**ACTIVITY**
The lines to repeat run from the one containing "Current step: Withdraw" through the last line of the records below; repeat them exactly and give nothing more.

:::::

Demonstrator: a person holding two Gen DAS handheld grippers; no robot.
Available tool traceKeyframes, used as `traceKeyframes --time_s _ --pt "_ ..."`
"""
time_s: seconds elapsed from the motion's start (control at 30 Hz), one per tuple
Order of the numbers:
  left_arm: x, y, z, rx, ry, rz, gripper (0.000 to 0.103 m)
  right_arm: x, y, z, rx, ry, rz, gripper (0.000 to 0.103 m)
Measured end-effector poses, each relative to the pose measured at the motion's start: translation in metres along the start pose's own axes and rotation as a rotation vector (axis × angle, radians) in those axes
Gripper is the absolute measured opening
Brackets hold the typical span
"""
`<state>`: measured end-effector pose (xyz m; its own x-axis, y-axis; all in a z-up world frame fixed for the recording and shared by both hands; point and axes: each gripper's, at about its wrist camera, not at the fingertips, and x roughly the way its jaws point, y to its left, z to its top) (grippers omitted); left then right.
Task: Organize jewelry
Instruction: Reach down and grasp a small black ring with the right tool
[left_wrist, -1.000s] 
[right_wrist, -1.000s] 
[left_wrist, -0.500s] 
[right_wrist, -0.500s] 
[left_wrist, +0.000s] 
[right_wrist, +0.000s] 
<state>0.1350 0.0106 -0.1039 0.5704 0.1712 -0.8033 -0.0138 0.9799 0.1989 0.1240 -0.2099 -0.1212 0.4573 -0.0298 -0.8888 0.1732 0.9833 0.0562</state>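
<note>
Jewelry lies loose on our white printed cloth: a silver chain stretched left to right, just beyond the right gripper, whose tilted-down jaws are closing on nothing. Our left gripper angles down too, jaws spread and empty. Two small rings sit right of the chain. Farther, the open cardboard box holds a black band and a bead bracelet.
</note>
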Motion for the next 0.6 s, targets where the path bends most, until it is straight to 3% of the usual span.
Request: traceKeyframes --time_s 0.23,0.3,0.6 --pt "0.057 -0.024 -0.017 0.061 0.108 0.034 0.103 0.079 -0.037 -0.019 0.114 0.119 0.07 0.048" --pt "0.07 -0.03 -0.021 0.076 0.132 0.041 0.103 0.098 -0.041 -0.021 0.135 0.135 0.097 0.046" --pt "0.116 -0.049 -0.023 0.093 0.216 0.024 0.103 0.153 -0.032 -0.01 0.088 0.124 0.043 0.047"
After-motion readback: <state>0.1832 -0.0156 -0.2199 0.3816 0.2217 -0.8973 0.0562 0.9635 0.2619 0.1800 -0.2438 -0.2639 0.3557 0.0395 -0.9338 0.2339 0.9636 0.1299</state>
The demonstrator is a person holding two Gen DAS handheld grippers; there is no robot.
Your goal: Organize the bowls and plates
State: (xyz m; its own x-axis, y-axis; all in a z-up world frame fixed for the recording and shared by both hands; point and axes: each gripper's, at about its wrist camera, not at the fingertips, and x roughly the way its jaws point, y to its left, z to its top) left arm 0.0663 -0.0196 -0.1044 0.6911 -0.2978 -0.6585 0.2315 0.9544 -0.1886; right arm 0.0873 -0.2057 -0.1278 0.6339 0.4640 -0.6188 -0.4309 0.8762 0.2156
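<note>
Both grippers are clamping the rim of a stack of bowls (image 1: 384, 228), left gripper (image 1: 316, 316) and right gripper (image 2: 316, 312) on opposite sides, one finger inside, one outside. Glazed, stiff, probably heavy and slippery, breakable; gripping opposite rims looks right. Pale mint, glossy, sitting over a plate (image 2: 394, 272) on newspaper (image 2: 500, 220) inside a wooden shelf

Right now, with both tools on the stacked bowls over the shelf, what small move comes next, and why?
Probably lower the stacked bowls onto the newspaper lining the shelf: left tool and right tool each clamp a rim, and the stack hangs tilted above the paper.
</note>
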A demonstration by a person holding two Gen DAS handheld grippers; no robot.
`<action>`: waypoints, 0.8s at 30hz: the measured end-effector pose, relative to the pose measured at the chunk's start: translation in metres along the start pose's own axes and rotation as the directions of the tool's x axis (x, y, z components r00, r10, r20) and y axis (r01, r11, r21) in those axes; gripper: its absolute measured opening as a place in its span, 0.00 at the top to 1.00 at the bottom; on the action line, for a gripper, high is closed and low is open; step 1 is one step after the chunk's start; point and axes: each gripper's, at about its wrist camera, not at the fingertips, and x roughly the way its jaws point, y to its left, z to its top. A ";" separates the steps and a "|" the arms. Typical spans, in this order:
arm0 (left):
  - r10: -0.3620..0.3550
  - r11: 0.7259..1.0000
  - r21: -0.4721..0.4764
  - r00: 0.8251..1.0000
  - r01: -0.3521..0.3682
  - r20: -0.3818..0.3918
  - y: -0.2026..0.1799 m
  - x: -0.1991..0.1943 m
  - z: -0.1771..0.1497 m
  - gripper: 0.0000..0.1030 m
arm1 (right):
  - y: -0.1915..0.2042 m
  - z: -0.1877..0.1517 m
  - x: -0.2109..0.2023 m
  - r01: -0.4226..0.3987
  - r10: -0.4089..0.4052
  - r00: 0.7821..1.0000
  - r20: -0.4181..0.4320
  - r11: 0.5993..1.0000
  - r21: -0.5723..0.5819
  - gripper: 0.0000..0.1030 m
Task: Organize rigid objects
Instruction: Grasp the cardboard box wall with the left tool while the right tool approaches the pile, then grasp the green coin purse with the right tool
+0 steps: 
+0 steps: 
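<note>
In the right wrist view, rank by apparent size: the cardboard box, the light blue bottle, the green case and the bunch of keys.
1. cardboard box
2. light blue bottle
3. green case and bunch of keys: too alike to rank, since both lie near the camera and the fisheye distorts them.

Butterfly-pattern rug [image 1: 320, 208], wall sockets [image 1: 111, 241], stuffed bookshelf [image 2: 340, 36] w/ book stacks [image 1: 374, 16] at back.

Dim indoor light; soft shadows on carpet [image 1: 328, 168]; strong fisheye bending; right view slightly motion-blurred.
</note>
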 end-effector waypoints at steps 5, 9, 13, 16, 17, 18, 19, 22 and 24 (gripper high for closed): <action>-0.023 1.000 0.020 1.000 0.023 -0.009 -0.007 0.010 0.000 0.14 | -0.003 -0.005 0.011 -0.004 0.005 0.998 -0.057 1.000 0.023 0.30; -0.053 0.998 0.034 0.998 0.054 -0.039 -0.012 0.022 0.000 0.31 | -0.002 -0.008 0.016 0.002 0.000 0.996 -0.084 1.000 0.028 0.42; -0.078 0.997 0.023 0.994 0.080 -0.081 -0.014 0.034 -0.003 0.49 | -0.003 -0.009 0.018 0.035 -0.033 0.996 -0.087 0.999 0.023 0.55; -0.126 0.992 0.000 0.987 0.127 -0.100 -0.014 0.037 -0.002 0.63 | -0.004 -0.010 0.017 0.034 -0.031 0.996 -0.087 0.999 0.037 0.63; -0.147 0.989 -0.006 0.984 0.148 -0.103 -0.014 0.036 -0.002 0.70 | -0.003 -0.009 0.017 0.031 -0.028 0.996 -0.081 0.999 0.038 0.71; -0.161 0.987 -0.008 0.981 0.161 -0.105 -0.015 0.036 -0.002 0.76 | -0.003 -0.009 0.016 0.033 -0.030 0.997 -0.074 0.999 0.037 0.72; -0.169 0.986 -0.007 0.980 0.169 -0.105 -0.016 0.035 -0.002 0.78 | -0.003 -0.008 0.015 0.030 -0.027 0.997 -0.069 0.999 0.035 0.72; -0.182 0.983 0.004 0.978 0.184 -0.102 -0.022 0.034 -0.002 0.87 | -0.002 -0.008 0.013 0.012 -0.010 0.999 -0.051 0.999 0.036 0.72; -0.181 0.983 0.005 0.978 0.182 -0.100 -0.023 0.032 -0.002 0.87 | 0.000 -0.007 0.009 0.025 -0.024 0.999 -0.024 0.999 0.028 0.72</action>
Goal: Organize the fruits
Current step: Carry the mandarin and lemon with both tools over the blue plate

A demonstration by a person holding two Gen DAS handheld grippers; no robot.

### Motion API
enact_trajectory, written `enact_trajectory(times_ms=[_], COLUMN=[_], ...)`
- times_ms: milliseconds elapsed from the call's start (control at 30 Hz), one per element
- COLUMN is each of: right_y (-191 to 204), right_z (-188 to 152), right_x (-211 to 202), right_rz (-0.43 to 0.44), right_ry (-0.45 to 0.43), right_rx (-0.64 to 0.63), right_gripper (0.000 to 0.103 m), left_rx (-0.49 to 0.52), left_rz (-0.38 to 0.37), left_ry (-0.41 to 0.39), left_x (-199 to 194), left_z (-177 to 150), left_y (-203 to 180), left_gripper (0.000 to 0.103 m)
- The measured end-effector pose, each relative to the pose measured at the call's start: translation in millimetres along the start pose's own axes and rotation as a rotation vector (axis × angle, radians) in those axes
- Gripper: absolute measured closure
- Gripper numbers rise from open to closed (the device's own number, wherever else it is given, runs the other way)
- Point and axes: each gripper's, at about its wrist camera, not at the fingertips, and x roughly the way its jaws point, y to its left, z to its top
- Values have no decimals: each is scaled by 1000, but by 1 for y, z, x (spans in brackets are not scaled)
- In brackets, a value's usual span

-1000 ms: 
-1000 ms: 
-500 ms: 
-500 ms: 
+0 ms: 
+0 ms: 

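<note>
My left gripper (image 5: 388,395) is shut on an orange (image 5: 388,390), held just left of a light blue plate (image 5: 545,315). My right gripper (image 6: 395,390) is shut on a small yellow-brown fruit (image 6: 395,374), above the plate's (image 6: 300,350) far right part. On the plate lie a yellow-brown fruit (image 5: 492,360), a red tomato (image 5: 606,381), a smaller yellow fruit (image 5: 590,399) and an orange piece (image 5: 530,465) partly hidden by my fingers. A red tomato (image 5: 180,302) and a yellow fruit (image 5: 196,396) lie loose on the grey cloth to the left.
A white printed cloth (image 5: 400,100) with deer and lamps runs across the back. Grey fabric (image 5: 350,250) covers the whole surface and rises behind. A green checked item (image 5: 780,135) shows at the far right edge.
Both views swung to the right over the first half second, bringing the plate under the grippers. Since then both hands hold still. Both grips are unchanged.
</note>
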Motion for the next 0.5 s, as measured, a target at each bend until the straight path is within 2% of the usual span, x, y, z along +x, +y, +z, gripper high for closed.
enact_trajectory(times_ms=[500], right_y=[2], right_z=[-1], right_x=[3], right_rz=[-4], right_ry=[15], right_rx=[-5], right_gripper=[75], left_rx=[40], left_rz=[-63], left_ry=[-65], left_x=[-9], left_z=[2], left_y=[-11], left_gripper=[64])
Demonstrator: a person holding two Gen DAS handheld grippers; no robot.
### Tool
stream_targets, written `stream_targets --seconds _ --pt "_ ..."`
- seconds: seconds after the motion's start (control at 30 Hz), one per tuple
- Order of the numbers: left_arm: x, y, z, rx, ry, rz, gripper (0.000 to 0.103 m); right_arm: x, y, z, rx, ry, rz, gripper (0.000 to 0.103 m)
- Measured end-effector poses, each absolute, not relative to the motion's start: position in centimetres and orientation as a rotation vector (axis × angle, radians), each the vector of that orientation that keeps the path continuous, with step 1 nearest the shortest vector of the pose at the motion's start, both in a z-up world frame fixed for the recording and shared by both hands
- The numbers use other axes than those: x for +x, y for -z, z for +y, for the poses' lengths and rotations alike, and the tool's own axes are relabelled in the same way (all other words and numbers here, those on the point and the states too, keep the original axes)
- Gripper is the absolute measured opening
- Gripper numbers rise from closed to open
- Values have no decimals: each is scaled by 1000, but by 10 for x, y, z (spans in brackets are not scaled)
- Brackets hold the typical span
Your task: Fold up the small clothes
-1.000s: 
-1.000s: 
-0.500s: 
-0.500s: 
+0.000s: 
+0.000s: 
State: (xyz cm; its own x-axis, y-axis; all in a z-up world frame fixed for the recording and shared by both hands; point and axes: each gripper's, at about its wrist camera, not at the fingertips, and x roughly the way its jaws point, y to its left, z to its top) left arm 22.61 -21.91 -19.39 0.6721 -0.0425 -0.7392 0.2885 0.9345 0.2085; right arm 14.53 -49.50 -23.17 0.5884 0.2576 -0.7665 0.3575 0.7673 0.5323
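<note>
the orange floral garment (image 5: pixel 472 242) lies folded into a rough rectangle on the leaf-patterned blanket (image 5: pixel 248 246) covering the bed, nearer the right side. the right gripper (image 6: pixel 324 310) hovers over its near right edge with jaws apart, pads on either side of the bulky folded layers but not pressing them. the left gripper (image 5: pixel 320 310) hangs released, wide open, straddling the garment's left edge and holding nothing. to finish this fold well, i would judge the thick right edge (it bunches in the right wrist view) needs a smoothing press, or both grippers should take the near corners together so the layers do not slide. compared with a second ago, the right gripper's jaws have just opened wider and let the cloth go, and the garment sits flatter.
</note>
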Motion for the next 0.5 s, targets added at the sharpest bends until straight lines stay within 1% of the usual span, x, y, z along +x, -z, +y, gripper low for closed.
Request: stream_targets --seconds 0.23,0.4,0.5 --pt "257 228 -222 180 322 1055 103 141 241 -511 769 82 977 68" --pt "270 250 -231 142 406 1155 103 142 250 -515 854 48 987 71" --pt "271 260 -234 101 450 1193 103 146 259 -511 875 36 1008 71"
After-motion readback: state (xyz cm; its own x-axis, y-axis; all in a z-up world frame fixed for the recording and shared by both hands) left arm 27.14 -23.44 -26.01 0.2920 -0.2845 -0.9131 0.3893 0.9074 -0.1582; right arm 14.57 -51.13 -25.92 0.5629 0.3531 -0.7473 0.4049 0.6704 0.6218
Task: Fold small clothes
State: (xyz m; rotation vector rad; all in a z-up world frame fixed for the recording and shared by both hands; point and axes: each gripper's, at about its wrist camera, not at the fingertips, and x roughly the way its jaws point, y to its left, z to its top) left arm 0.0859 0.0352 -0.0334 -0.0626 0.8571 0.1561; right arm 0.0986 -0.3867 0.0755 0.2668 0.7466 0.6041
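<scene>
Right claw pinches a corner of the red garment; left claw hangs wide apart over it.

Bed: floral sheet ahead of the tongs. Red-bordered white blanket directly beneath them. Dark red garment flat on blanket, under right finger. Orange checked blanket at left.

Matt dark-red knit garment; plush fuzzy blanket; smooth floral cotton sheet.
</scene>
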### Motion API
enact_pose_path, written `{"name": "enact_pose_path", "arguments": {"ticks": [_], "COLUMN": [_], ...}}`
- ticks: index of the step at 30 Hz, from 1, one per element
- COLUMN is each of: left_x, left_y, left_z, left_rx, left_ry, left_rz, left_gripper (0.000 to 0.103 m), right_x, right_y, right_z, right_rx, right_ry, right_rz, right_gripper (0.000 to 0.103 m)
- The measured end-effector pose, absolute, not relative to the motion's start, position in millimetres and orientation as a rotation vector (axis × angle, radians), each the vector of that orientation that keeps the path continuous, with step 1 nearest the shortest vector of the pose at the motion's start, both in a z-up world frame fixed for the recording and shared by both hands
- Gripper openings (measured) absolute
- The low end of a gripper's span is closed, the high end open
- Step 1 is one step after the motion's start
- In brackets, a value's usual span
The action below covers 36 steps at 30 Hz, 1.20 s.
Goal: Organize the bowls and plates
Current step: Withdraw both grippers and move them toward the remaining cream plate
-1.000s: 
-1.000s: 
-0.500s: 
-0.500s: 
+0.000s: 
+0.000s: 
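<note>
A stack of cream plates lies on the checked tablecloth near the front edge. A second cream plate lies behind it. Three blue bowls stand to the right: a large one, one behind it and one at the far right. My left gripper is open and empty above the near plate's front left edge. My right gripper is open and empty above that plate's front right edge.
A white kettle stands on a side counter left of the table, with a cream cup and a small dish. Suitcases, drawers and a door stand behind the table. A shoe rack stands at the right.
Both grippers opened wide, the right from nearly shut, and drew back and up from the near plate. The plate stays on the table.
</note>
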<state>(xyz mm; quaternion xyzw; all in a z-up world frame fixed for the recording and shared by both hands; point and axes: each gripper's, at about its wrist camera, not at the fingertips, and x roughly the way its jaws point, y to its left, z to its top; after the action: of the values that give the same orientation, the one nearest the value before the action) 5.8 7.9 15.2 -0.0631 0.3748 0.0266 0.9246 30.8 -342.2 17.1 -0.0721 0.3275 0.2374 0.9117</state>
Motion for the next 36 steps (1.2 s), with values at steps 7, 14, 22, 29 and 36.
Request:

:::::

**OUTPUT OF THE EXERCISE**
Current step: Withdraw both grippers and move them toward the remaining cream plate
-1.000s: 
-1.000s: 
-0.500s: 
-0.500s: 
+0.000s: 
+0.000s: 
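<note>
A stack of cream plates lies on the checked tablecloth near the front edge. A second cream plate lies behind it. Three blue bowls stand to the right: a large one, one behind it and one at the far right. My left gripper is open and empty above the near plate's front left edge. My right gripper is open and empty above that plate's front right edge.
A white kettle stands on a side counter left of the table, with a cream cup and a small dish. Suitcases, drawers and a door stand behind the table. A shoe rack stands at the right.
Both grippers opened wide, the right from nearly shut, and drew back and up from the near plate. The plate stays on the table.
</note>
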<state>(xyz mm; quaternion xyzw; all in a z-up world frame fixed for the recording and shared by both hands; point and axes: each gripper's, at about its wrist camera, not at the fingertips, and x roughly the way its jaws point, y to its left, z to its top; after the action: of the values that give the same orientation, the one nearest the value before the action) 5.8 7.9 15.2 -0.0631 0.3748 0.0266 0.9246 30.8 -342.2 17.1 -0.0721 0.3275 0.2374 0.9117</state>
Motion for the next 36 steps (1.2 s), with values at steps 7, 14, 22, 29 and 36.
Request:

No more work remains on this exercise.